● ABOUT THIS TASK
Lines in the entries below where the word "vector" shows up should each be copied.

● Collected data
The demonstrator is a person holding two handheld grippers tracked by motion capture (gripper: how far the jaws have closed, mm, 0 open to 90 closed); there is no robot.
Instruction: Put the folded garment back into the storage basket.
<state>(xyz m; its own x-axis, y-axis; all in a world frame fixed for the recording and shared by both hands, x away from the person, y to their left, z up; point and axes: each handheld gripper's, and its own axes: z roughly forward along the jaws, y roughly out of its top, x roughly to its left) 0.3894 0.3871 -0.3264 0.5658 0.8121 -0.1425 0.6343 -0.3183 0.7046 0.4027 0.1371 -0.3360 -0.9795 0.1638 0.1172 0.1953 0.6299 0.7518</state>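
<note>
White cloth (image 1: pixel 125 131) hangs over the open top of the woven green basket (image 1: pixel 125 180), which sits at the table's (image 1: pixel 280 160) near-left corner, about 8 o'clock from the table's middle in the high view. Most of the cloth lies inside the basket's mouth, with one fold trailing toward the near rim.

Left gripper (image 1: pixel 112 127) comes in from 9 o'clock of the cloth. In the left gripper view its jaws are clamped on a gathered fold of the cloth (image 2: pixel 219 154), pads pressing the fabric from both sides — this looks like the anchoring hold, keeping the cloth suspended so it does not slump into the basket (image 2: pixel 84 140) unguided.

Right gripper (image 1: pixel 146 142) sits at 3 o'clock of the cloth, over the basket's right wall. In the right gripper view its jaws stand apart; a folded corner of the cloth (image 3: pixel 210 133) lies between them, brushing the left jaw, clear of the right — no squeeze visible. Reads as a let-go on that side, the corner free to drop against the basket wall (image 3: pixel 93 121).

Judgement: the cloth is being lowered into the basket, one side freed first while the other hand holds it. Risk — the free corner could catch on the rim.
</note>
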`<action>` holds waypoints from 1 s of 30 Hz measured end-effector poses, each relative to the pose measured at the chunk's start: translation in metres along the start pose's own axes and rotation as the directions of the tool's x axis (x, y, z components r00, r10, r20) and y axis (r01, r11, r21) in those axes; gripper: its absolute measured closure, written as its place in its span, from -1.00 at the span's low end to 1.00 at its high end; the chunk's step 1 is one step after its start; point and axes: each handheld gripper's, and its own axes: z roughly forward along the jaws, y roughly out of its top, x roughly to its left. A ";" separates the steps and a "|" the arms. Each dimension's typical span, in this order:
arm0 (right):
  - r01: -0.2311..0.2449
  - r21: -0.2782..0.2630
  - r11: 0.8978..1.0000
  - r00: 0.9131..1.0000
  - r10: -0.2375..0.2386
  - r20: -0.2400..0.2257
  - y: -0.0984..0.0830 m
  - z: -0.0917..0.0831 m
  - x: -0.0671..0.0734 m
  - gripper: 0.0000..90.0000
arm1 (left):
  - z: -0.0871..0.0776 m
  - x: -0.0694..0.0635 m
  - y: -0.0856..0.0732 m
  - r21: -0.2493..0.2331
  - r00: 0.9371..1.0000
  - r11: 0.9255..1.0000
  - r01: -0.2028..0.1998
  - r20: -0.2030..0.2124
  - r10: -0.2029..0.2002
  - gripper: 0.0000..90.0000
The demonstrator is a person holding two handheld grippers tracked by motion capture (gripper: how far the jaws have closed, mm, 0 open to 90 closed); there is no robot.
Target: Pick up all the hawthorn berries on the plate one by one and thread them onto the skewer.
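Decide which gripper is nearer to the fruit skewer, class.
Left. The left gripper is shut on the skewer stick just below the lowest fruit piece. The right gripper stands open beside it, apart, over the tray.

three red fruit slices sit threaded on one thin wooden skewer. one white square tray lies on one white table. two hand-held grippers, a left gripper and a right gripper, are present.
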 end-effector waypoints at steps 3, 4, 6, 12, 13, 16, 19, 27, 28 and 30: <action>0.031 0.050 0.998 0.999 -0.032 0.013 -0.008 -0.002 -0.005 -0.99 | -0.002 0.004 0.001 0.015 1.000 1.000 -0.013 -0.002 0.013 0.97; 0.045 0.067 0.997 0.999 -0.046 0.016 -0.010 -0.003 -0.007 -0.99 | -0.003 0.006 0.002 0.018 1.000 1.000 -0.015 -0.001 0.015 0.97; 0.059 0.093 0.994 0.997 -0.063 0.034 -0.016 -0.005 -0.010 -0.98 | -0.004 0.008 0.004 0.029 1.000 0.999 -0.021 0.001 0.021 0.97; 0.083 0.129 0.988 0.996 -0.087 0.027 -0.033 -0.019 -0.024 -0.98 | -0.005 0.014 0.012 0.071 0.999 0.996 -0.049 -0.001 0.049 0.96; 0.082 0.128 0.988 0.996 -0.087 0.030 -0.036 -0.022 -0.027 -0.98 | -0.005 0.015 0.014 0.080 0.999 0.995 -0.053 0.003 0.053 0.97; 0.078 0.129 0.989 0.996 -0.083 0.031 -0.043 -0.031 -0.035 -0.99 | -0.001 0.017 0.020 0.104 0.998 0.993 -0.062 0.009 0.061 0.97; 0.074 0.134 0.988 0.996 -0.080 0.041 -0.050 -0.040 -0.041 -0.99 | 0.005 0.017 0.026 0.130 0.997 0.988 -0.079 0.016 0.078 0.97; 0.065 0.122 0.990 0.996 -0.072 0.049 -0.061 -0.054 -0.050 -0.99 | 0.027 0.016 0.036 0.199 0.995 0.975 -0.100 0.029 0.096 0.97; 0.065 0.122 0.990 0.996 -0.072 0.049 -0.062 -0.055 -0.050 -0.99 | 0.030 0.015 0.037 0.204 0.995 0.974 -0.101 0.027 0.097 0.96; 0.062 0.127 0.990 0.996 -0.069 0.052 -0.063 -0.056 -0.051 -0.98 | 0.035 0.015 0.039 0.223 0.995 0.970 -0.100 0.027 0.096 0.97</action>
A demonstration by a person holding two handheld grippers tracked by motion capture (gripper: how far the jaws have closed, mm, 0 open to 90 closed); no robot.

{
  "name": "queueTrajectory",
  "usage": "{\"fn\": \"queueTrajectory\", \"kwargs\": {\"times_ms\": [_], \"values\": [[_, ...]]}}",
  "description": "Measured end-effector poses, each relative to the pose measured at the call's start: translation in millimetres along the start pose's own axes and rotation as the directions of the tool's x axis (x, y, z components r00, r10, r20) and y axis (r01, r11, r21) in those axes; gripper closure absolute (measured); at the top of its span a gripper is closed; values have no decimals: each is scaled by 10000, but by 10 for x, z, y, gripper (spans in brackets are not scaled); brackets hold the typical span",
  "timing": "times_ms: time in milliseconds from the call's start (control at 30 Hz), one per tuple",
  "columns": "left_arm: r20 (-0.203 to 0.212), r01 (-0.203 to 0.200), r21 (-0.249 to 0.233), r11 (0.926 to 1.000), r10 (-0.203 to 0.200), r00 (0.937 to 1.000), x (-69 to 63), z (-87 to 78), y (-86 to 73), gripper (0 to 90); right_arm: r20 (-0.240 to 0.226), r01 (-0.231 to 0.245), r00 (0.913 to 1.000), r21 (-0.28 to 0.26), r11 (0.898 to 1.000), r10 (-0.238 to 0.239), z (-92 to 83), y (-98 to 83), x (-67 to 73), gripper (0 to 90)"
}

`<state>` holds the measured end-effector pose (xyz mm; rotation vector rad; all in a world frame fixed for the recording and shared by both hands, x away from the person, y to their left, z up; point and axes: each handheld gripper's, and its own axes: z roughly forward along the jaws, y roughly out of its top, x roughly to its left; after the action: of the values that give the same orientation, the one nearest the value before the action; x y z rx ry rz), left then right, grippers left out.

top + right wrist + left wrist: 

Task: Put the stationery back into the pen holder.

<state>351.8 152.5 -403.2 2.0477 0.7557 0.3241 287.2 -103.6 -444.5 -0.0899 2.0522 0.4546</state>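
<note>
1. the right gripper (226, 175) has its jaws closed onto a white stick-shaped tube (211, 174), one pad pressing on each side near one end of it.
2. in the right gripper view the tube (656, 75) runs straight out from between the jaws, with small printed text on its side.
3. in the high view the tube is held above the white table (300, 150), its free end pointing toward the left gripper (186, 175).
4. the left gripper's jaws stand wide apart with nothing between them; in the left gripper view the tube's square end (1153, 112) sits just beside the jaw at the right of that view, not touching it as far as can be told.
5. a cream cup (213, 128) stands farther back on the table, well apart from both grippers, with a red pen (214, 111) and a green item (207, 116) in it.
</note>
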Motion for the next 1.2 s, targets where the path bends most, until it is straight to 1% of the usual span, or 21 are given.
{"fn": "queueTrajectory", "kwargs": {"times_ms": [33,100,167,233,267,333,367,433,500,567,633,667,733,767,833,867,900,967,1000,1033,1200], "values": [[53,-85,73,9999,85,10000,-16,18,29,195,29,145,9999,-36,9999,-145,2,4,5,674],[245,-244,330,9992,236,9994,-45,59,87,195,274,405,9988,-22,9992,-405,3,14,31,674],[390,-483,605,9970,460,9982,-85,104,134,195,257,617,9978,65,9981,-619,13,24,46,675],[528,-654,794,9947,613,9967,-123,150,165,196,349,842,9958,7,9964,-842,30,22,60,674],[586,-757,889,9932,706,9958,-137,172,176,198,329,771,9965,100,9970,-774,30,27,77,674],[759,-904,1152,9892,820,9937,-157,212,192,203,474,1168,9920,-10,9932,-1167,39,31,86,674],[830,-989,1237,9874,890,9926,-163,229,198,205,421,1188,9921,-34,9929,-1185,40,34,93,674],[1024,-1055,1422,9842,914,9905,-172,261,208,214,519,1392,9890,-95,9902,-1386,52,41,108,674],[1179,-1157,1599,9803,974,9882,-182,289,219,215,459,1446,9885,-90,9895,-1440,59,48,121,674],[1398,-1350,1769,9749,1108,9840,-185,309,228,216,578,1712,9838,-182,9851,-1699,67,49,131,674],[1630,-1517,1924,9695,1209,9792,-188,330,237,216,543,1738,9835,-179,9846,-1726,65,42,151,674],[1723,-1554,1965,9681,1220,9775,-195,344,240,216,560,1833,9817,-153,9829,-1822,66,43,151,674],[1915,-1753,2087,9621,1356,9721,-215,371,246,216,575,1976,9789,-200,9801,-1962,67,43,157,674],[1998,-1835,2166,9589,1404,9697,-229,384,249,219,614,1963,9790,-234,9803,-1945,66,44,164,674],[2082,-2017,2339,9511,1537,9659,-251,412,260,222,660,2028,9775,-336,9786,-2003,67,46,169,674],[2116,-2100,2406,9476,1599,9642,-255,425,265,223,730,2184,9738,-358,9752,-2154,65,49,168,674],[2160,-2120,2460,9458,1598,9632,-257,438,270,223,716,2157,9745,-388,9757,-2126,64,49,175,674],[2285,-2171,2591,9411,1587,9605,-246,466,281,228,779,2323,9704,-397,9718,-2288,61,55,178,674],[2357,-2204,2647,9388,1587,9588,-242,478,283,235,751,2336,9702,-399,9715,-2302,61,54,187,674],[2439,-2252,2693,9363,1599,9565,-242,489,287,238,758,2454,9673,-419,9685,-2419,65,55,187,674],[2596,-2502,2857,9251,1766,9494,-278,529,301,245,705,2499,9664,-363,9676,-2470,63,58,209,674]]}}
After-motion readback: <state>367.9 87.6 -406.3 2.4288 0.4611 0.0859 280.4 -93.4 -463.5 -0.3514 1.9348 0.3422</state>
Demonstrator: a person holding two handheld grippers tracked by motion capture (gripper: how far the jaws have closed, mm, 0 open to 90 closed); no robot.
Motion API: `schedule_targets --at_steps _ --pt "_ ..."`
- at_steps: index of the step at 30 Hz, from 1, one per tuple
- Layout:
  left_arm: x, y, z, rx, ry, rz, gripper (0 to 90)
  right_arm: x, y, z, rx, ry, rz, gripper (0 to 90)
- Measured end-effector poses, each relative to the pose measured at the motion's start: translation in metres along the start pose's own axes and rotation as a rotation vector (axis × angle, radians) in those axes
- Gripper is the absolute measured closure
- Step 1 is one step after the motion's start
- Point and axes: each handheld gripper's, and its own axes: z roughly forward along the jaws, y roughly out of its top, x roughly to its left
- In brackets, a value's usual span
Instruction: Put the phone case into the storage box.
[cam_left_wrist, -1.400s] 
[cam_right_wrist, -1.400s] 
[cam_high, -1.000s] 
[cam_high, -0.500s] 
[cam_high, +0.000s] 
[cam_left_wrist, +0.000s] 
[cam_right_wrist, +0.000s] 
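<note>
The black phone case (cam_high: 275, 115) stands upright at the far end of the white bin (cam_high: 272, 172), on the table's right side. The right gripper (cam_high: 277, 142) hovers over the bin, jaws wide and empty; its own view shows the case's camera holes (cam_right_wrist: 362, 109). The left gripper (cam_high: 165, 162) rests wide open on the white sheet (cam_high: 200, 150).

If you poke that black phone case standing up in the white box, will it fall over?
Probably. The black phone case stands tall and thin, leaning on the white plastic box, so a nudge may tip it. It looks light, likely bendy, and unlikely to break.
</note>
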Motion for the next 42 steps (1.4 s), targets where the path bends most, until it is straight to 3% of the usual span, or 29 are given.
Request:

● WRITTEN ANSWER
`<state>` holds the measured end-effector pose (xyz mm; rotation vector rad; all in a world frame fixed for the recording and shared by both hands, x away from the person, y to their left, z up; point and axes: each handheld gripper's, and its own axes: z roughly forward along the jaws, y roughly out of its top, x roughly to its left; after the action: of the values that give the same orientation, the one nearest the value before the action; x y z rx ry rz), left then right, grippers left out.
- Measured end-effector poses, each relative to the pose measured at the motion's start: translation in metres along the start pose's own axes and rotation as a rotation vector (axis × angle, radians) in those axes

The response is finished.